RR: The hybrid capture approach, integrating photogrammetry and machine learning, was essential due to the limited availability of the spacesuit for conservation purposes. The method was designed to be time-efficient, circumventing the extensive workload that a purely photogrammetric approach would entail with its requirement for numerous close-up shots.
The choice of varied lighting conditions played a pivotal role in this process. Each lighting setup — ambient, diffused strobe, and cross-polarized — served a specific purpose in revealing distinct characteristics of the suit’s materials. Ambient light provided natural and even illumination, highlighting the suit’s general appearance and texture. The diffused strobe lighting accentuated the reflective and metallic qualities of the suit, offering a clear view of how the material interacts with more intense light. Finally, the cross-polarized lighting was crucial in minimizing specular reflections, allowing for a clearer observation of the suit’s surface details and textures.
These diverse lighting scenarios were instrumental in various aspects of the digitization process. While ambient lighting was critical for the machine learning phase, enabling the extraction of detailed features like the texture of the fabric and stitching patterns, the other lighting setups played a key role in material analysis. The diffused strobe and cross-polarized lighting conditions were particularly useful for creating Physically Based Rendering (PBR) maps. These maps, such as specular, glossiness is necessary for realistically simulating how varied materials interact with light. This comprehensive approach to capturing the suit under different lighting conditions was important for creating a detailed and material-accurate digital double.
Tamy Boubekeur (TB): Compared to typical cultural heritage assets, the suit exhibited several challenges that were motivating for us: conductor materials, geometric structure at multiple scales, manufactured hard surfaces and softer components, high degree of reflectivity, etc. We took these challenges as an opportunity to demonstrate a specific capture and reconstruction workflow that uses machine learning to enhance and improve the solid basis we have with photogrammetry, rather than replacing it completely. Interestingly, the final model is a fully fledged textured mesh with PBR materials, ready to use in any 3D package natively.
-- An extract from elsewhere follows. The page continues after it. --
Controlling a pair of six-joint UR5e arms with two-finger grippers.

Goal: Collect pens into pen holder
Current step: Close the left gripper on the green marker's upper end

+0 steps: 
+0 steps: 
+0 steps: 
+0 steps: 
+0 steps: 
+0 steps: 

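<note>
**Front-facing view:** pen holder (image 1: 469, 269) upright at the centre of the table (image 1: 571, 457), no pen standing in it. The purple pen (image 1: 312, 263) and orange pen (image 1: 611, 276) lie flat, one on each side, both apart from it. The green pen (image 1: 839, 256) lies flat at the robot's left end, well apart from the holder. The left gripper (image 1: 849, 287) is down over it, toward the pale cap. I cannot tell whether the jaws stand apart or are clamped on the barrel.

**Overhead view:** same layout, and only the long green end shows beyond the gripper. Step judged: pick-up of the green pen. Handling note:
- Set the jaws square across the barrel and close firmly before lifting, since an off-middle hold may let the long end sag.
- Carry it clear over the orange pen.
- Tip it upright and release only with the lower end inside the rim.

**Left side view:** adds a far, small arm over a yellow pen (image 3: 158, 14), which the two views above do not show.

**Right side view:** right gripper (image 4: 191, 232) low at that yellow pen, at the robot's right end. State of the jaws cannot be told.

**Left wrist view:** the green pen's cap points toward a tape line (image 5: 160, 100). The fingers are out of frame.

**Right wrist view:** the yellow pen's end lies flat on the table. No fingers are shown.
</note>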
JB: I think Romain and Tamy have done a great job covering why we used the three lighting conditions and machine learning approaches, so I’ll just touch on the physical setup. For the diffuse data sets we essentially created a large light box around the suit using a combination of scrims to diffuse the incoming light and bounces to continue to reflect the light that made it in around the light box. For the cross-polarized capture, we had the opposite goal, we only wanted light that directly reflected off the suit from our polarized light source to be picked up by the camera. In this scenario the suit was placed in a cavernous warehouse room with high ceiling and enough floor space to position the suit far from the walls. We then surrounded the suit in a mote of black velvet to trap any light that would have bounced off the floor. There was of course no way to mitigate secondary bounces off the suit itself. The resulting image set was very interesting as it really lets you see the self-reflections in the suit, it’s a very intuitive way to understand how light travels.
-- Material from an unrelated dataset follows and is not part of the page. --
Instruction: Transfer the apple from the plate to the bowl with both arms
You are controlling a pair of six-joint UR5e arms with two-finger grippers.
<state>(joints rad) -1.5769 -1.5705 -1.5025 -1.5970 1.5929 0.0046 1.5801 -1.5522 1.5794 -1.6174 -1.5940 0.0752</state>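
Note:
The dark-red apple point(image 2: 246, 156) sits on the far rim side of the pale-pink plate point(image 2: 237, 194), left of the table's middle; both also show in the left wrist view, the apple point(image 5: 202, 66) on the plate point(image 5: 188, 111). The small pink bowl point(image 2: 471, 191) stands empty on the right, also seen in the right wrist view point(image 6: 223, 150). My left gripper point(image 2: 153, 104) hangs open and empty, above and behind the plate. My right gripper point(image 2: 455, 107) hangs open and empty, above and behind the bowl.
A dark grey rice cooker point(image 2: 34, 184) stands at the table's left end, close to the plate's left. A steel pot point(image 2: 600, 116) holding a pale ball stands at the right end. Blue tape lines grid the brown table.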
SIGGRAPH: How did this approach differ from previous capture methods? How did it enhance the creation of the final digital suit?
RR & TB: Our approach was different from standard methods, which usually separate photogrammetry from photometry, especially when a light stage is not used. We replaced the traditional photometry role with machine learning and various lighting setups. This made the process more efficient, eliminating the need for a lot of photometric data. Our method improved the final digital suit. The model we created was not only geometrically accurate but also truly reflected the suit’s materials and appearance.
SIGGRAPH: You are bringing history to life with this work. How will this innovation help us better understand the past? Or maybe even the future?
RR: This project brings a historical artifact to life in digital form, offering a new way to understand the past. We can now closely examine and study the suit without risking damage to the actual object. Looking ahead, this method could be a meaningful change in digitally preserving other historical artifacts, making them available for education, research, and preservation, regardless of location.
TB: The final delivery format is also very versatile and can be used to integrate the digital twin in a number of experiences easily, from VR/AR to high-end film shots, through Web3D.
JB: The Smithsonian, at its core, is an educational institution. We can leverage this compelling 3D model to tell the story of the suit and by extension the context of the early NASA program and the engineering innovations driven by the race to space. The model is also a highly detailed snapshot of the suit in a moment in time, this is an amazing asset to be able to provide those doing research and conservation related to the Smithsonian’s space suit collection.
SIGGRAPH: This time it was a space suit. What is the next step for leveraging this new technology?
RR: It is important to note that this is more about a new workflow than just technology. This approach is ideal for items that are fragile, unique, or have complex details that are difficult to capture traditionally. Museums and historical groups will find this particularly useful for preserving old or delicate items. We plan to apply this workflow to a broader range of artifacts. This way, more people can learn about these items digitally, even if they cannot see them in person. It is also a terrific way to maintain a digital archive for the future. This workflow could significantly change how we document and learn about historical items.
JB: As there is not “one size fits all” solution to 3D digitization, our team is always looking to develop new digitization approaches to document the Smithsonian’s collection. The workflow developed with Adobe expands the scope of objects at the Smithsonian that can be candidates for upcoming digitization projects.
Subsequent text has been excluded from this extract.